The first question, of how to distinguish between IRF and ERF is addressed in the second section of this work, which starts with the conceptual framework of the sensorimotor loop and its representation as a causal graph. This leads to a natural distinction of variables that are intrinsic and extrinsic to the agent. We define an IRF that models an internal drive or motivation as a task-independent function which operates on the agent's intrinsic variables only. In general, an ERF is a task-dependent function that may operate on intrinsic and extrinsic variables.

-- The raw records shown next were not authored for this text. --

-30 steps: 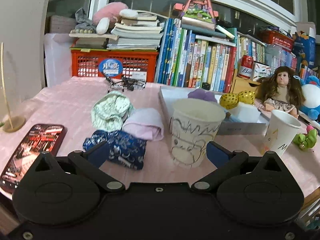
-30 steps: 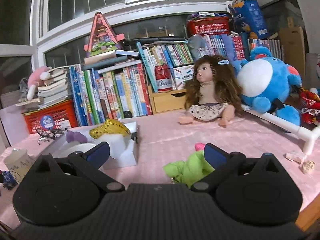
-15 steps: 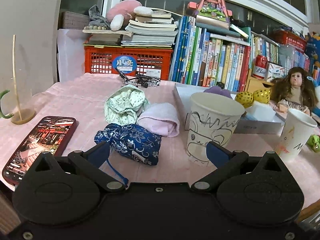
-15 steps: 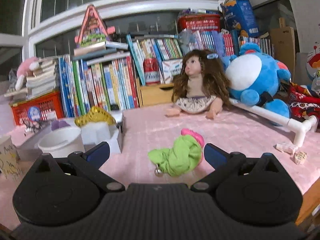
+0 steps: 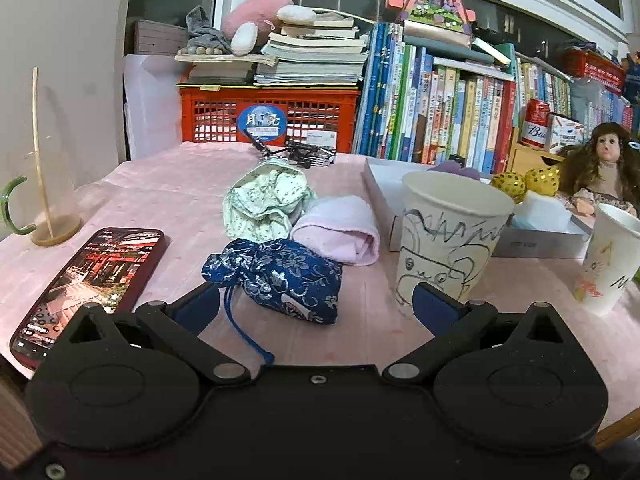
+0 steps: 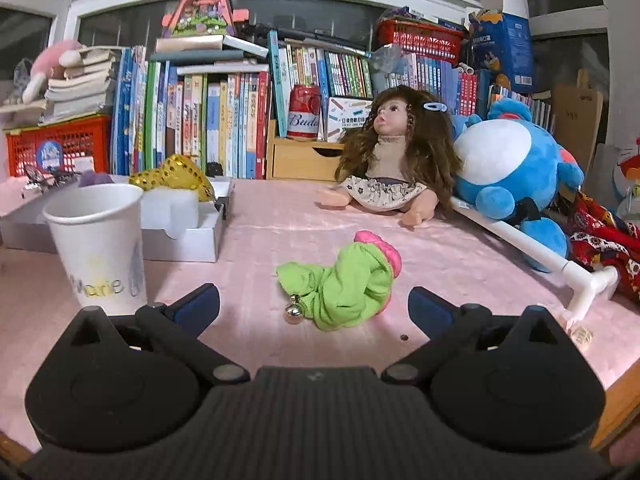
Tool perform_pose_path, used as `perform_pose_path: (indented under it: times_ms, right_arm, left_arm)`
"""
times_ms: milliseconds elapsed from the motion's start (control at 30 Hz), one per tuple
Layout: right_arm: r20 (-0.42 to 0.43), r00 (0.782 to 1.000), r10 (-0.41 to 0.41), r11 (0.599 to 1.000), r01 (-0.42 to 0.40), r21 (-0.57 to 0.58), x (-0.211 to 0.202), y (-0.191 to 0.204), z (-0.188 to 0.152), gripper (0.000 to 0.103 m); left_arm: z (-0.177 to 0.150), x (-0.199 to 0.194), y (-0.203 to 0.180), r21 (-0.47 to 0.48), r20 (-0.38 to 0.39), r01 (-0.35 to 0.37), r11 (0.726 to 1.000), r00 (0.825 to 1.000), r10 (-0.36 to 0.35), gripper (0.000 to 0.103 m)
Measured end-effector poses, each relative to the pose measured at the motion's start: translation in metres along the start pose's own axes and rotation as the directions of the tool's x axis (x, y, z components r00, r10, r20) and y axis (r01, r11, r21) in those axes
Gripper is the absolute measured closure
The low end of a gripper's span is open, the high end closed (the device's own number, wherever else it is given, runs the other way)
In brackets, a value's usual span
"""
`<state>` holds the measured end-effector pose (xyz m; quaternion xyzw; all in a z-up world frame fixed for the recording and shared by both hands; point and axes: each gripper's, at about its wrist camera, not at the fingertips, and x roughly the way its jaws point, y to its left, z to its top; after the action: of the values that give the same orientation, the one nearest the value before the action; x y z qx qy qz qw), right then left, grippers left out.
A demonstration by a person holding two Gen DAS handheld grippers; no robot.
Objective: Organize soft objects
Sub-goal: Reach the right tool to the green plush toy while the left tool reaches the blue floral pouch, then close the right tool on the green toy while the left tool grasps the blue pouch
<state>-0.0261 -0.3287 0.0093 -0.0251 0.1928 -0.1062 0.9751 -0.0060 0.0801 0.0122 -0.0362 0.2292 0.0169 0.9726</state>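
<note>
The left hand-held gripper (image 5: 316,304) is wide open and empty, with the blue pouch (image 5: 276,278) lying on the tabletop (image 5: 180,196) between its fingers. The pouch looks light and squashy; best pinched across its plump middle, not by the loose cord. Its long axis runs left to right, gathered neck pointing left. The right hand-held gripper (image 6: 314,304), also wide open and empty, faces a limp green cloth toy (image 6: 346,282)
</note>
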Motion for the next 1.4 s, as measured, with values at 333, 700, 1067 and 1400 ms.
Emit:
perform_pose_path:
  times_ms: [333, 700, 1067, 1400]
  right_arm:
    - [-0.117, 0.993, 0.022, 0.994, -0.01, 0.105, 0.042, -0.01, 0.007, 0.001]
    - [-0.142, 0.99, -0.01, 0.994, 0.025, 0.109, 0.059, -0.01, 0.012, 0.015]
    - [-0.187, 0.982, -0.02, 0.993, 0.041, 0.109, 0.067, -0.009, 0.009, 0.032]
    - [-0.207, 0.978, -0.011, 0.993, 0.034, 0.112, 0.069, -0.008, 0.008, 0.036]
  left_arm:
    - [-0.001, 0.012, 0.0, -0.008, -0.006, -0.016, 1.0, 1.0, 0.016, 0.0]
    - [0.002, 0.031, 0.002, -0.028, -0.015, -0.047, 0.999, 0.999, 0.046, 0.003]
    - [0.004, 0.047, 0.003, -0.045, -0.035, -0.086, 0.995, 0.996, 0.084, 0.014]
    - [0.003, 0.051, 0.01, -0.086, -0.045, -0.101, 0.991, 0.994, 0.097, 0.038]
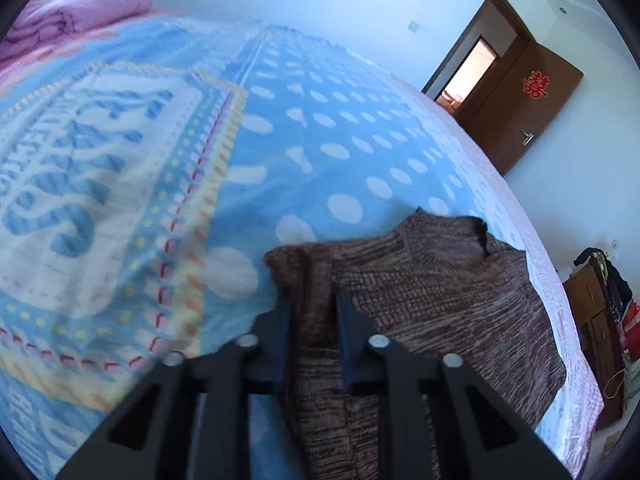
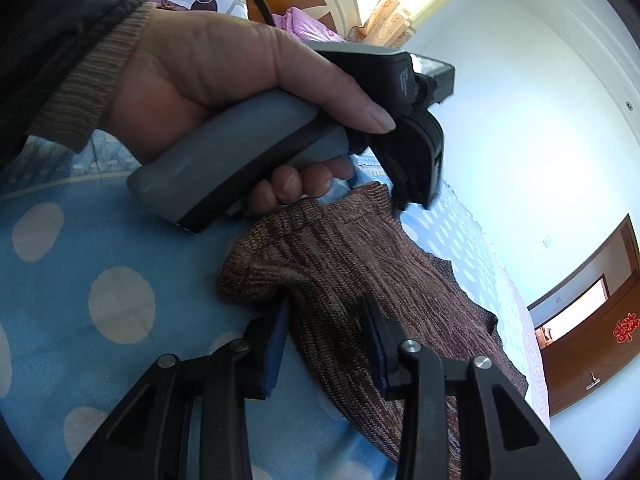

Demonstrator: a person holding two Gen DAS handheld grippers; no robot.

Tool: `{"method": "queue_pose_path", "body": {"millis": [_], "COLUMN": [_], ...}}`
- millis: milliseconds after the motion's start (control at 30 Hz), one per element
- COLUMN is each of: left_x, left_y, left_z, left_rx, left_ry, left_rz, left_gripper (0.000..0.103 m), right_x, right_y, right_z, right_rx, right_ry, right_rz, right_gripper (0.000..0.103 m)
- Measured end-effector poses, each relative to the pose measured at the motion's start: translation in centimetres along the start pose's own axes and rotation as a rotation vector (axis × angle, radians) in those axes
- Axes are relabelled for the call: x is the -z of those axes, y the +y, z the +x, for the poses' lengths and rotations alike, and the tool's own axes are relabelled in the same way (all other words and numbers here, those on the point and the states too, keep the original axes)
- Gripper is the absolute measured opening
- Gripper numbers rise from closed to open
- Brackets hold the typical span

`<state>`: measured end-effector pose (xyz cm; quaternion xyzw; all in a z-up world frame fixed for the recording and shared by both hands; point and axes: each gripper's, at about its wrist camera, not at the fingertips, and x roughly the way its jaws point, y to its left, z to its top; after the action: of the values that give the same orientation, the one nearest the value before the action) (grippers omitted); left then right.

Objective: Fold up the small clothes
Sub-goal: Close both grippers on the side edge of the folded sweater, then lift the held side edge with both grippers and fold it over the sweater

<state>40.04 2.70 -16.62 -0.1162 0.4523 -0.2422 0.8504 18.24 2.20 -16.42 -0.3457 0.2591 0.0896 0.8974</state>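
Note:
A small brown knitted sweater (image 1: 452, 304) lies on the blue dotted blanket (image 1: 320, 152), neck hole toward the far right. My left gripper (image 1: 313, 300) has its fingers closed around a bunched fold at the sweater's left edge. In the right wrist view my right gripper (image 2: 326, 308) straddles the sweater (image 2: 360, 280) near a rolled edge, jaws partly apart with knit between them. The left gripper's body (image 2: 416, 152) and the hand on its grey handle (image 2: 240, 168) sit just beyond, over the sweater's far corner.
The bed's right edge (image 1: 560, 280) runs close to the sweater. A pink quilt (image 1: 72, 12) lies at the bed's far left. A brown door (image 1: 532, 112) stands open. A wooden cabinet with clothes (image 1: 600, 320) stands at the right.

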Motion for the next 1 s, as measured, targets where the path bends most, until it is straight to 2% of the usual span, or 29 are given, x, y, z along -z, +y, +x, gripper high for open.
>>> {"method": "queue_pose_path", "body": {"millis": [67, 167, 333, 467, 533, 833, 933, 1000], "left_x": [-0.2, -0.2, -0.5, -0.8, -0.9, -1.5, -2.2, -2.7], "left_y": [0.4, 0.8, 0.9, 0.6, -0.1, -2.2, -3.4, -4.5], "left_z": [-0.1, -0.8, -1.8, -2.9, -3.3, -4.1, -4.5, -4.7], "left_rx": [0.024, 0.054, 0.080, 0.136, 0.134, 0.177, 0.207, 0.224], "left_ry": [-0.004, -0.012, -0.011, -0.042, -0.053, -0.112, -0.140, -0.152], "left_rz": [-0.020, -0.055, -0.092, -0.145, -0.138, -0.218, -0.223, -0.214], "left_gripper": [0.013, 0.011, 0.010, 0.010, 0.010, 0.009, 0.009, 0.009], "right_x": [-0.1, -0.2, -0.3, 0.0, 0.4, 3.8, 5.2, 5.9], "right_y": [0.7, 1.3, -0.7, -2.5, -3.6, -9.2, -11.7, -12.9], "right_z": [-0.2, -0.9, -3.8, -6.4, -7.3, -8.4, -8.6, -8.9], "right_rx": [-0.011, -0.011, -0.069, -0.100, -0.121, -0.246, -0.298, -0.301], "right_ry": [-0.003, -0.019, -0.089, -0.122, -0.132, -0.161, -0.190, -0.200], "right_rz": [-0.027, -0.052, 0.055, 0.135, 0.194, 0.473, 0.569, 0.608], "right_gripper": [0.016, 0.005, 0.005, 0.005, 0.005, 0.004, 0.004, 0.004]}}
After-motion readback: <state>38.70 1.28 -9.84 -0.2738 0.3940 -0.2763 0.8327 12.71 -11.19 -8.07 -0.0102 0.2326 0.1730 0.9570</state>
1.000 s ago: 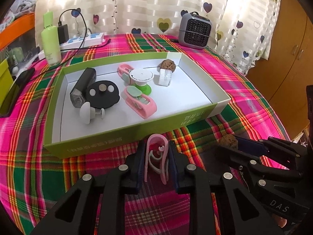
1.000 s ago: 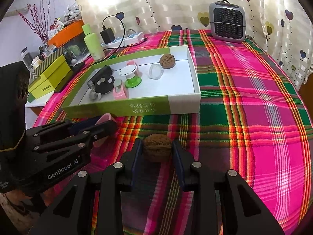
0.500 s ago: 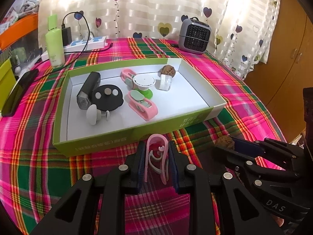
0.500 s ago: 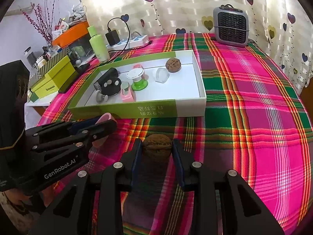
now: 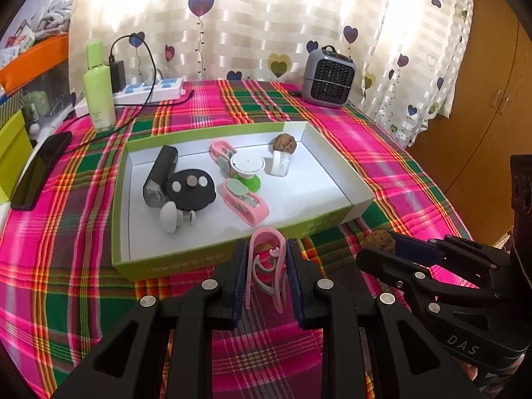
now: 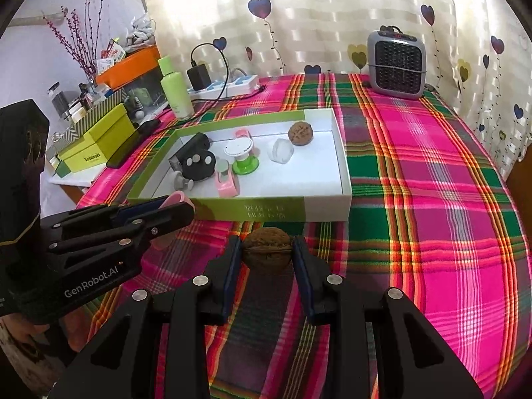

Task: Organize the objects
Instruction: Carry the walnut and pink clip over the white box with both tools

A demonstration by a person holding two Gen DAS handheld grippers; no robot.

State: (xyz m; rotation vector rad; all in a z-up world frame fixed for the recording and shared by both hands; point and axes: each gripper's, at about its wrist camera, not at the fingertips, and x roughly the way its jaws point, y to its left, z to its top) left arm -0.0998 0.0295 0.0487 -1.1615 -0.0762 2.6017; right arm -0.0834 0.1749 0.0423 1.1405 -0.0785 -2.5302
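Note:
My left gripper [image 5: 266,266] is shut on a pink clip [image 5: 266,262], held above the plaid cloth just before the near wall of the green-and-white box [image 5: 186,261]. My right gripper [image 6: 267,256] is shut on a walnut [image 6: 267,252], also just short of the box [image 6: 276,211]. The box holds a second walnut [image 5: 285,143], two pink clips [image 5: 246,202], a black torch [image 5: 159,176], a black disc [image 5: 191,191], a white-topped green stand [image 5: 247,169], a clear case [image 5: 280,163] and a white knob [image 5: 171,216].
A grey heater [image 5: 327,78] stands at the back of the table. A green bottle [image 5: 98,91], a power strip [image 5: 149,89] and a black phone [image 5: 40,169] lie at the back left. Yellow-green boxes [image 6: 96,146] sit on a side shelf. A wooden cupboard [image 5: 482,99] is at the right.
Both grippers have risen and drawn back a little from the box, each still holding its object. The box looks smaller and farther in both views.

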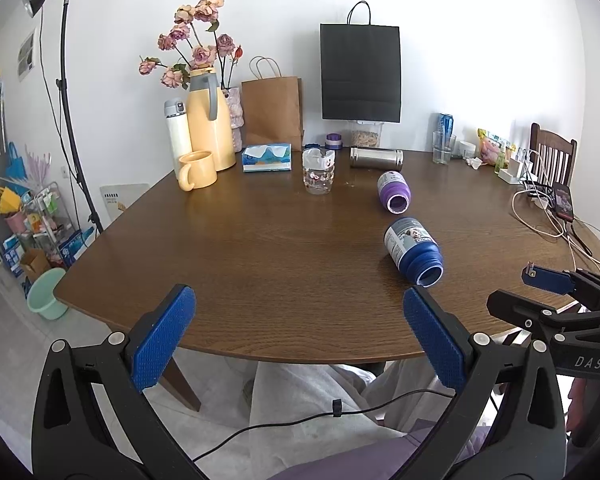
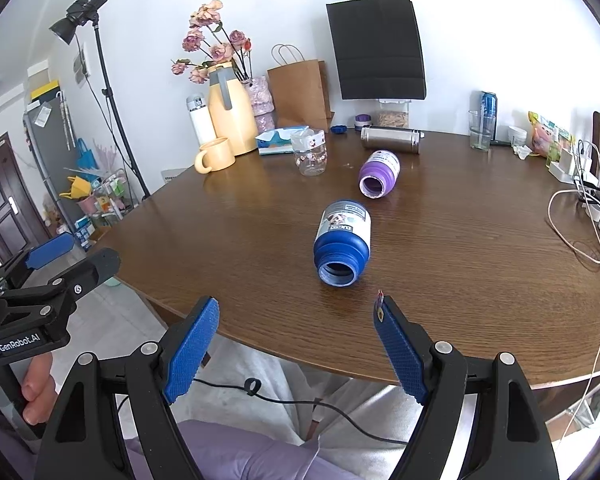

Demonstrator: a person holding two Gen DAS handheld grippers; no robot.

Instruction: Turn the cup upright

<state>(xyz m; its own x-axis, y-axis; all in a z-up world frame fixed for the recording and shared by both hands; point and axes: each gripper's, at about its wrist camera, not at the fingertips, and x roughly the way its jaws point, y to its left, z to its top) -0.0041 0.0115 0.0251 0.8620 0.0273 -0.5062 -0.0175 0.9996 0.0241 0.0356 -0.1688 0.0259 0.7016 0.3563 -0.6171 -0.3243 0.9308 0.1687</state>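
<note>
Blue cup (image 2: 342, 242): lies on its side on the table (image 2: 440, 264), open mouth turned toward you; this is the landmark for the entries below.
Purple cup (image 2: 379, 174): also on its side, beyond the blue cup and well apart from it, mouth toward you.
Clear glass (image 2: 309, 153): stands upright, farther back than the blue cup and to its left.
Steel flask (image 2: 391, 140): lies flat behind the purple cup, well beyond the blue cup.
Yellow mug (image 1: 196, 169): far to the left of the blue cup, just in front of the yellow jug (image 1: 211, 120).
Left tongs (image 1: 300, 340): your pads are spread wide and hold nothing; they hover at the table's near edge, short of the blue cup and to its left.
Right tongs (image 2: 298, 342): your pads are spread wide and hold nothing; they sit at the near edge, the blue cup's mouth just ahead between them, not touching.
</note>
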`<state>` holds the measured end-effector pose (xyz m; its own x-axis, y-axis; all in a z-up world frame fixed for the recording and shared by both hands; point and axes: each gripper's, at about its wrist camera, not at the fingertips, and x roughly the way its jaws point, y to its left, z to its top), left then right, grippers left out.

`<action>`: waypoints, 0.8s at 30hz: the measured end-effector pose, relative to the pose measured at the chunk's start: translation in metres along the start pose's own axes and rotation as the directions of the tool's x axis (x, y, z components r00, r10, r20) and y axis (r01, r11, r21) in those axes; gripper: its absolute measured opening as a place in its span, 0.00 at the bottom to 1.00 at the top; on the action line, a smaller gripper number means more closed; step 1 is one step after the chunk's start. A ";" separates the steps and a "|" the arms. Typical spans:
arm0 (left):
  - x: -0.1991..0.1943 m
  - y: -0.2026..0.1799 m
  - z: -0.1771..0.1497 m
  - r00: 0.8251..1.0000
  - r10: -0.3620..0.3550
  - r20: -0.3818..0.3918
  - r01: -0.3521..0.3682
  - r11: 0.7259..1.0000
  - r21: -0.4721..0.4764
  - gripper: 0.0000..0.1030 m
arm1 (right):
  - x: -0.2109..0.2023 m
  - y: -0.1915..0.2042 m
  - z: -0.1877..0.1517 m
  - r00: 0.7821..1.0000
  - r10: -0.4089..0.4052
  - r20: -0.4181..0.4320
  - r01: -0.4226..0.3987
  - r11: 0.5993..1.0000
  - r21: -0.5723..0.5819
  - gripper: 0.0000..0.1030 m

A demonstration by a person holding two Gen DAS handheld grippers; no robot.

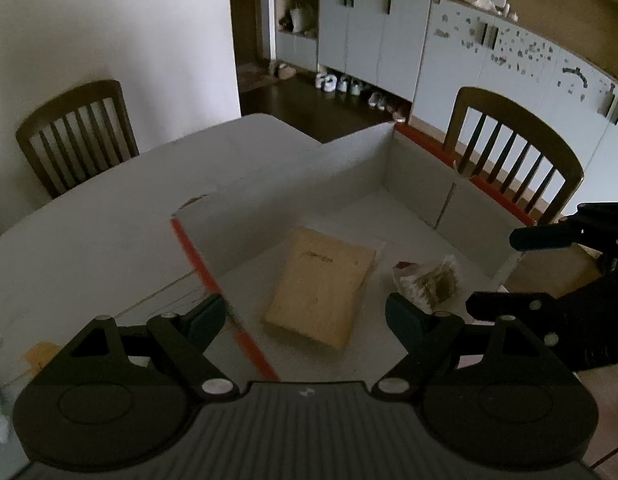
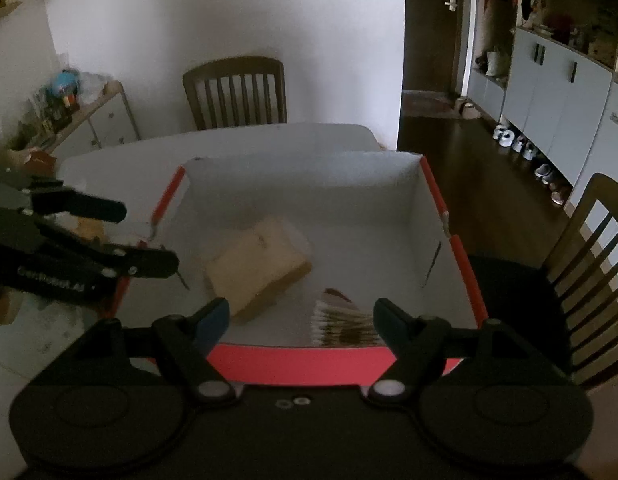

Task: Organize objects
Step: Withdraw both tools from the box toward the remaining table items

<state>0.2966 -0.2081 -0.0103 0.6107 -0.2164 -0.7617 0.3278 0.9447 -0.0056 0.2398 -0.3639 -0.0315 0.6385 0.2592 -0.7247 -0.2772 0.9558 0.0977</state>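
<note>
Left wrist view, my left gripper [image 1: 305, 312] spread empty over box [image 1: 349, 160], tan packet [image 1: 321, 288] mid-floor, clear pouch [image 1: 429, 280] by near wall, my right gripper [image 2: 301, 316] spread empty too

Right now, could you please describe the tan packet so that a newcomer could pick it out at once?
Find the white table and the open box with red edges on it. Two things lie on the box's white floor: the tan packet, towards the left, and a clear bag with a brownish print near the front edge. The packet is the larger one, a plain flat tan rectangle.
</note>
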 end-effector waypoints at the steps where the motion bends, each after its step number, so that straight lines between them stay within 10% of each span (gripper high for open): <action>1: -0.005 0.002 -0.003 1.000 0.001 0.010 -0.001 1.000 0.001 0.84 | -0.002 0.004 0.000 1.000 0.001 0.007 -0.001 1.000 0.006 0.77; 24: -0.088 0.072 -0.078 0.994 -0.032 0.104 0.039 0.997 -0.060 0.87 | -0.025 0.099 -0.012 0.994 0.037 0.105 -0.048 0.994 0.095 0.99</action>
<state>0.2103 -0.1021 0.0063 0.6715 -0.2712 -0.6896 0.3072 0.9488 -0.0740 0.1878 -0.2774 -0.0123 0.6998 0.3080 -0.6445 -0.2377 0.9513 0.1965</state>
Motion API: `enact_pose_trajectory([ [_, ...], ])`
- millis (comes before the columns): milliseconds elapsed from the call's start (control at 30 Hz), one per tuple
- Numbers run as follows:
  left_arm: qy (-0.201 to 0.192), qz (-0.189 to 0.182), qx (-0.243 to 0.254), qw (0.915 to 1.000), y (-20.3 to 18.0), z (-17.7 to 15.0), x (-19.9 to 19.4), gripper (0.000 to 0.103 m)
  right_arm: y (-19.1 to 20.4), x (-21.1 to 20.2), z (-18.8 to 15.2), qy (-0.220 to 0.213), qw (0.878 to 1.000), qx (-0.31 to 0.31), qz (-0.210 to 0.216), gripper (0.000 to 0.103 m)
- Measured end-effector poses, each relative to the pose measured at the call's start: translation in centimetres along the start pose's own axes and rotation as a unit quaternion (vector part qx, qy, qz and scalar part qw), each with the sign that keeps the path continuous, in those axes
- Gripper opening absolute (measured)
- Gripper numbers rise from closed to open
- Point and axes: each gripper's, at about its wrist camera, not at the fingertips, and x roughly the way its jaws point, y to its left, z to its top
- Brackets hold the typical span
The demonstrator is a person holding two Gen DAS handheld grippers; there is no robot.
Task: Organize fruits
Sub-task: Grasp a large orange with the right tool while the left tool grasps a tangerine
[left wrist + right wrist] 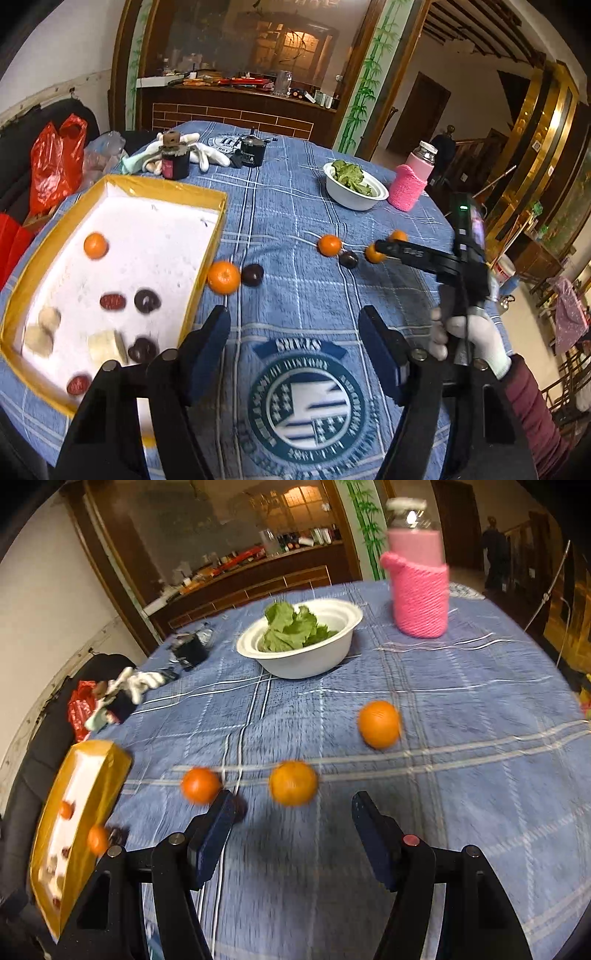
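- The oranges point(293, 782) are small, round and firm-skinned; I judge them light, prone to roll on the cloth, and best pinched across the widest middle with gentle pressure.
- Count: 4 oranges lie loose on the surface and 1 sits in the tray point(207, 195), making 5.
- The dark fruits point(252, 274) look smooth and softer, so likely slippery and easy to bruise; 2 are on the surface and 2 in the tray.
- The tray also holds 2 red fruits point(112, 301) and about 3 pale pieces, blurred.
- The right claw point(291, 834) is spread wide and empty, low over the surface, with 1 orange just ahead between its fingers.
- The left claw point(295, 332) is also spread and empty, just right of the tray.
- Farther off: 1 bowl point(306, 661) of greens and 1 pink bottle point(419, 590).
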Motion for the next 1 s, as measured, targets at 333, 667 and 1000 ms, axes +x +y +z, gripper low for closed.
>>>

The main focus of this work is the second question, which deals with finding a first principled IRF. We propose the predictive information (PI) (Bialek et al., 2001) for the following reasons. Information-driven self-organization, by the means of maximizing the one-step approximation of the PI has proved to produce a coordinated behavior among physically coupled but otherwise independent agents (Ay et al., 2008; Zahedi et al., 2010). The reason is that the PI inherently addresses two important issues of self-organized adaptation, as the following equation shows: *I*(*S*_{t}; *S*_{t + 1}) = *H*(*S*_{t + 1}) − *H*(*S*_{t + 1}|*S*_{t}), where *S*_{t} is the vector of intrinsically accessible sensor values at time *t*. The first term leads to a diversity of the behavior, as every possible sensor state must be visited with equal probability. The second term ensures that the behavior is compliant with the constraints given by the environment and the morphology, as the behavior must be predictable. This means that an agent maximizing the PI explores behavioral regularities, which can then be exploited to solve a task. In a differently motivated work, namely to obtain purely self-organizing behavior, a time-local version of the PI was successfully used to drive the learning process of a robot controller (Martius et al., 2013). A similar learning rule was obtained from the principle of Homeokinesis (Der and Martius, 2012). In both cases a gradient information was derived to pursue local optimization. For the integration of external goals a set of methods have been proposed by (Martius and Herrmann, 2012), which, however, cannot deal with the standard reinforcement setting of arbitrary time-delayed rewards that we study here. Prokopenko et al. (2006) used the PI, estimated on the spatio-temporal phase-space of an embodied system, as part of fitness function in an artificial evolution setting. It was shown that the resulting locomotion behavior of a snake-bot was more robust, compared to the setting, in which only the traveled distance determined the fitness.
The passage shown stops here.